Question 6: In your own clinical experience, what advances have you witnessed in breast imaging, particularly in regard to breast cancer, over the past 5 years?

Dr. Bhm-Vlez: Advancements in breast imaging include digital mammography with CAD, significant improved dedicated breast ultrasound equipment with high-resolution transducers, molecular imaging which include MRI, BSGI, and PEM, and the ability to perform imaging (stereotactic, ultrasound MRI, PEM) guided interventional procedures.

 

Question 7: Do you have any final comments you would like to make to our audience about advances or trends in breast imaging as it pertains to women with breast cancer?

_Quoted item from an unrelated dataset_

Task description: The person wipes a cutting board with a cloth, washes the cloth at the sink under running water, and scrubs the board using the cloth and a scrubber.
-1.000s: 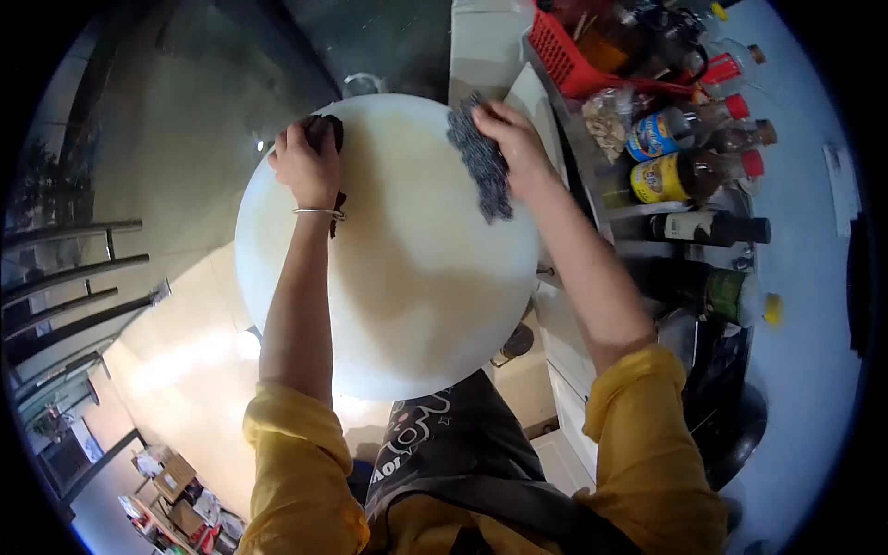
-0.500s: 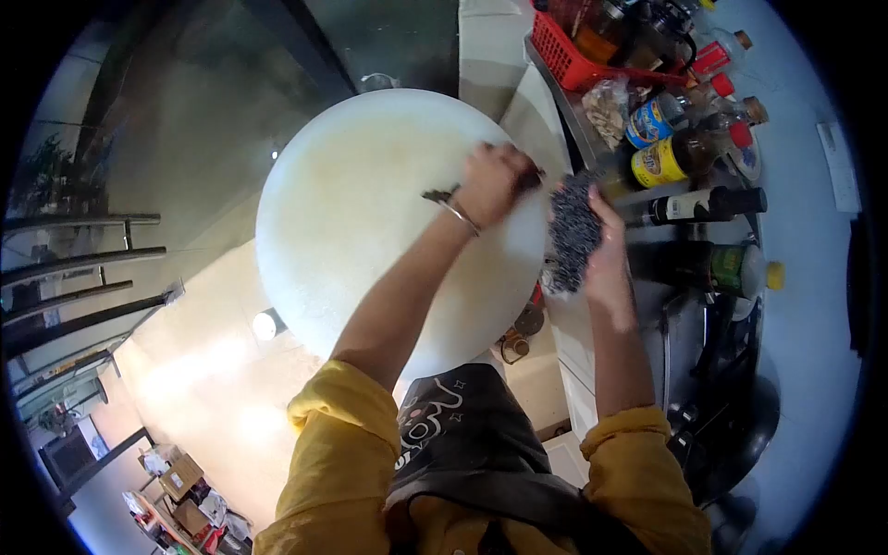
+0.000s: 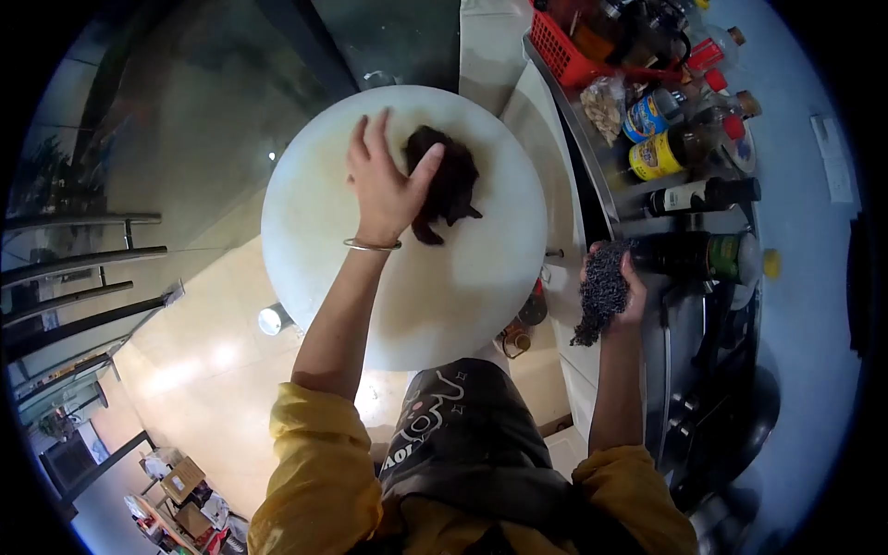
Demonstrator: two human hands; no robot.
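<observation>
A round white board (image 3: 370,305) fills the middle of the view. On its upper part lies a crumpled dark brown cloth (image 3: 449,185). My left hand (image 3: 388,190), with a bracelet at the wrist, is spread beside the cloth's left side; its thumb reaches over the cloth's edge, and nothing is gripped. Off the board's right edge, my right hand (image 3: 629,294) has its fingers wrapped round a grey mesh scrubber (image 3: 604,287), part of which hangs below the palm.
A metal-edged counter at the right carries a red basket (image 3: 564,51), a yellow-labelled bottle (image 3: 655,156), a dark bottle (image 3: 703,197) and other bottles. A black pan (image 3: 754,425) is at the lower right. Boxes (image 3: 182,477) stand far off, lower left.
My left hand has moved left and opened, leaving the dark cloth on the board. With the scrubber in it, my right hand has moved slightly right and down, farther from the board.
</observation>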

Dr. Bhm-Vlez: I think that the future of breast imaging for problem solving in the “diagnostic” patient rests on the fusion of existing imaging modalities combining the anatomic and physiologic characteristics of the lesions in an attempt to increase the specificity and therefore decrease the biopsy rate. The future development of patient- specific cellular targeted contrast agents and radiopharmaceuticals will play a major role in attaining better diagnostic and therapeutic outcomes.

References
1. Kuhl CK: The 'Coming of Age' of nonmammographic screening for breast cancer. JAMA 300(13):2203-2205, 2008.

2. Berg WA: Beyond standard mammographic screening: Mammography at age extremes, ultrasound, and MRI. Radiol Clin North Am 45(5):895-906, 2007.

3. Keen JD: Nonmammographic screening for breast cancer. JAMA 300(13):1515-1516, 2008.

4. Morrow M: MRI in breast cancer: Is seeing always believing? Eur J Cancer  41:1368-69, 2005.